:: Task directions ::
Print out each record below, unaltered and complete, without its images.

★ ★ ★

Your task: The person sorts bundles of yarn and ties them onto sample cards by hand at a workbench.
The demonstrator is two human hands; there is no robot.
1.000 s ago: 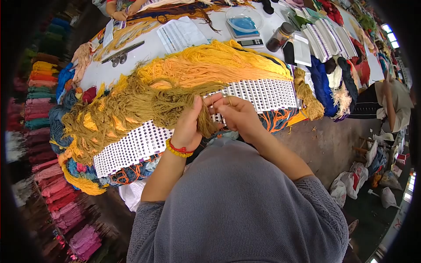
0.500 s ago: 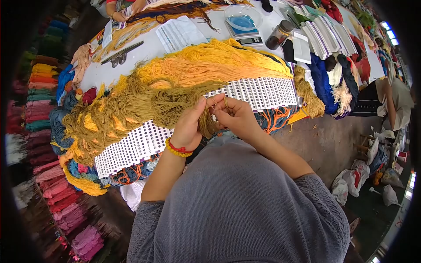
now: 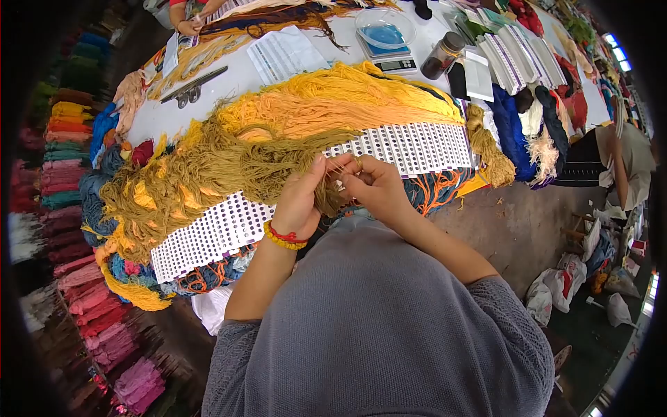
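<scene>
My left hand (image 3: 301,199), with red and yellow bands at the wrist, is closed around strands of an olive-brown thread bundle (image 3: 267,165). Close beside it, my right hand (image 3: 376,189) has its fingers curled in a pinch on thin thread strands that run across to the left fingertips. A small white bit shows between the two hands; what it is I cannot make out. Under the bundle lies a row of white cards with punched holes (image 3: 410,149), visible on both sides of my hands. Yellow and orange thread (image 3: 316,97) is heaped behind them.
A digital scale (image 3: 396,65) bearing a blue-tinted dish, a dark jar (image 3: 442,55), a paper sheet (image 3: 286,54) and scissors (image 3: 193,89) lie farther back. Coloured skeins (image 3: 111,340) hang at left. Another person's hands (image 3: 196,21) are at top left; a second person stands at right.
My right fingers have shifted slightly, and the strands between the hands look more stretched. The white bit shows more clearly. My left hand stays nearly in place.
</scene>
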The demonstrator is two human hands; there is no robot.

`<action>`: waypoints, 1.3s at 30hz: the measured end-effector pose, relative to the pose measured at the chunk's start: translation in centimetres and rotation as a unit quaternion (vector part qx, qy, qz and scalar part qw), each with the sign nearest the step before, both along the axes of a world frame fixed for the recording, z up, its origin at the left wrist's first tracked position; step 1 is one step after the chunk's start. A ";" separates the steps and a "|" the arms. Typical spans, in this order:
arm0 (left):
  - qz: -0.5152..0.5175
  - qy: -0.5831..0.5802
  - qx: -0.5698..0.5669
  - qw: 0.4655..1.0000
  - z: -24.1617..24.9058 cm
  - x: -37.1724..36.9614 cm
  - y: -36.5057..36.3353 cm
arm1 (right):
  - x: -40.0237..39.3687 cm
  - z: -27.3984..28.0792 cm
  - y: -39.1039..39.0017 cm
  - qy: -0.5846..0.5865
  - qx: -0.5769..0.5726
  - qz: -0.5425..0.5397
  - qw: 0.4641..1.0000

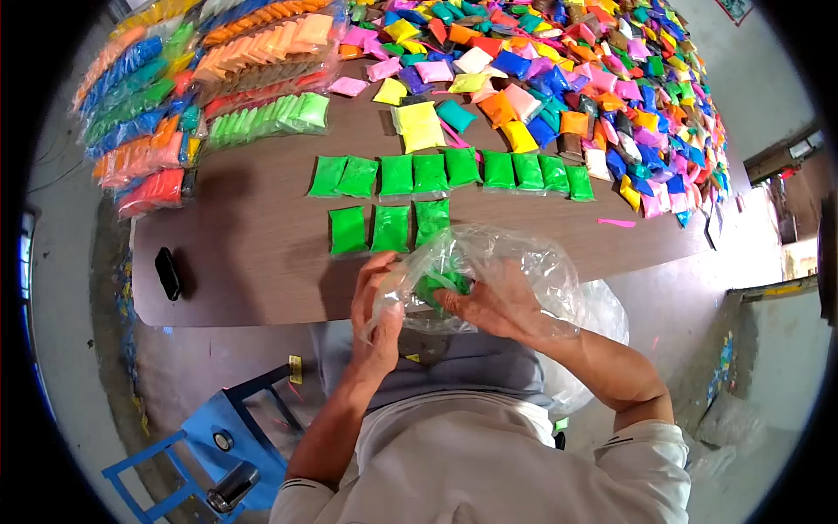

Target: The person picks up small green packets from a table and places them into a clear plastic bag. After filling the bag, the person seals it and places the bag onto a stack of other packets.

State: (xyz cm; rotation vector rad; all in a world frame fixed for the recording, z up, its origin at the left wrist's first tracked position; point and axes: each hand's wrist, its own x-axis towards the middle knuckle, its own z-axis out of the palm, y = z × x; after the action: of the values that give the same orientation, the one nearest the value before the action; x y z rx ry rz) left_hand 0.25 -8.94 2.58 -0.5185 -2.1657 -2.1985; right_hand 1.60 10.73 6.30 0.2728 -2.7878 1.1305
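Observation:
A clear plastic bag (546, 271) is spread between my hands at the table's front edge. My left hand (377, 306) is closed on the bag's left side. Inside the bag, my right hand (493, 301) has its fingers wrapped round a green packet (441, 284), partly hidden by the plastic. Just beyond the bag, a short row of green packets (390, 229) lies flat, the rightmost partly covered by the bag. Behind it runs a longer row of several green packets (429, 173).
Mixed coloured packets (602, 79) are heaped at the back right. Bagged packets (262, 52) stand in rows at the back left. A black object (168, 273) lies near the left edge of the table (218, 236). A blue metal frame (227, 437) stands below left.

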 end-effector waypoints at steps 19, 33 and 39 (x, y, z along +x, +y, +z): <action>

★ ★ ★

:: Finished task ::
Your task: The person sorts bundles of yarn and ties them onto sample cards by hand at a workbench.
The demonstrator is two human hands; there is no robot.
1.000 s ago: 
0.500 s ago: 
now: 
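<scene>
My left hand (image 3: 301,199), with red and yellow bands at the wrist, is closed around strands of an olive-brown thread bundle (image 3: 267,165). Close beside it, my right hand (image 3: 376,189) has its fingers curled in a pinch on thin thread strands that run across to the left fingertips. A small white bit shows between the two hands; what it is I cannot make out. Under the bundle lies a row of white cards with punched holes (image 3: 410,149), visible on both sides of my hands. Yellow and orange thread (image 3: 316,97) is heaped behind them.
A digital scale (image 3: 396,65) bearing a blue-tinted dish, a dark jar (image 3: 442,55), a paper sheet (image 3: 286,54) and scissors (image 3: 193,89) lie farther back. Coloured skeins (image 3: 111,340) hang at left. Another person's hands (image 3: 196,21) are at top left; a second person stands at right.
My right fingers have shifted slightly, and the strands between the hands look more stretched. The white bit shows more clearly. My left hand stays nearly in place.
</scene>
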The demonstrator is two human hands; there is no robot.

`<action>`: waypoints, 1.3s at 30hz: the measured end-effector pose, relative to the pose measured at the chunk's start: translation in centimetres and rotation as a unit quaternion (vector part qx, qy, qz and scalar part qw), each with the sign nearest the step before, both along the axes of a world frame fixed for the recording, z up, its origin at the left wrist's first tracked position; step 1 is one step after the chunk's start. A ";" separates the steps and a "|" the arms. Typical spans, in this order:
arm0 (left):
  - qz: -0.5152..0.5175
  - qy: -0.5831..0.5802
  - qx: -0.5698..0.5669
  - qw: 0.4655..1.0000
  - z: -24.1617..24.9058 cm
  - x: -37.1724..36.9614 cm
  - y: -36.5057..36.3353 cm
arm1 (right):
  - x: -40.0237..39.3687 cm
  - z: -27.3984..28.0792 cm
  - y: -39.1039..39.0017 cm
  - qy: -0.5846..0.5865
  - qx: -0.5769..0.5726
  - qz: -0.5425..0.5397
  - qw: 0.4641..1.0000


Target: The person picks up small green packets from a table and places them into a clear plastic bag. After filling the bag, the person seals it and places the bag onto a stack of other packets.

State: (xyz cm; rotation vector rad; all in a world frame fixed for the recording, z up, its origin at the left wrist's first tracked position; point and axes: each hand's wrist, its own x-axis towards the middle knuckle, its own z-axis out of the palm, y = z × x; after the action: of the values that give the same orientation, the one nearest the value before the action; x y z rx ry rz) left_hand 0.25 -8.94 2.58 -0.5185 -2.1657 -2.1985; right_hand 1.60 10.73 6.30 0.2728 -2.7878 1.1305
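Observation:
A clear plastic bag (546, 271) is spread between my hands at the table's front edge. My left hand (377, 306) is closed on the bag's left side. Inside the bag, my right hand (493, 301) has its fingers wrapped round a green packet (441, 284), partly hidden by the plastic. Just beyond the bag, a short row of green packets (390, 229) lies flat, the rightmost partly covered by the bag. Behind it runs a longer row of several green packets (429, 173).
Mixed coloured packets (602, 79) are heaped at the back right. Bagged packets (262, 52) stand in rows at the back left. A black object (168, 273) lies near the left edge of the table (218, 236). A blue metal frame (227, 437) stands below left.
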
 end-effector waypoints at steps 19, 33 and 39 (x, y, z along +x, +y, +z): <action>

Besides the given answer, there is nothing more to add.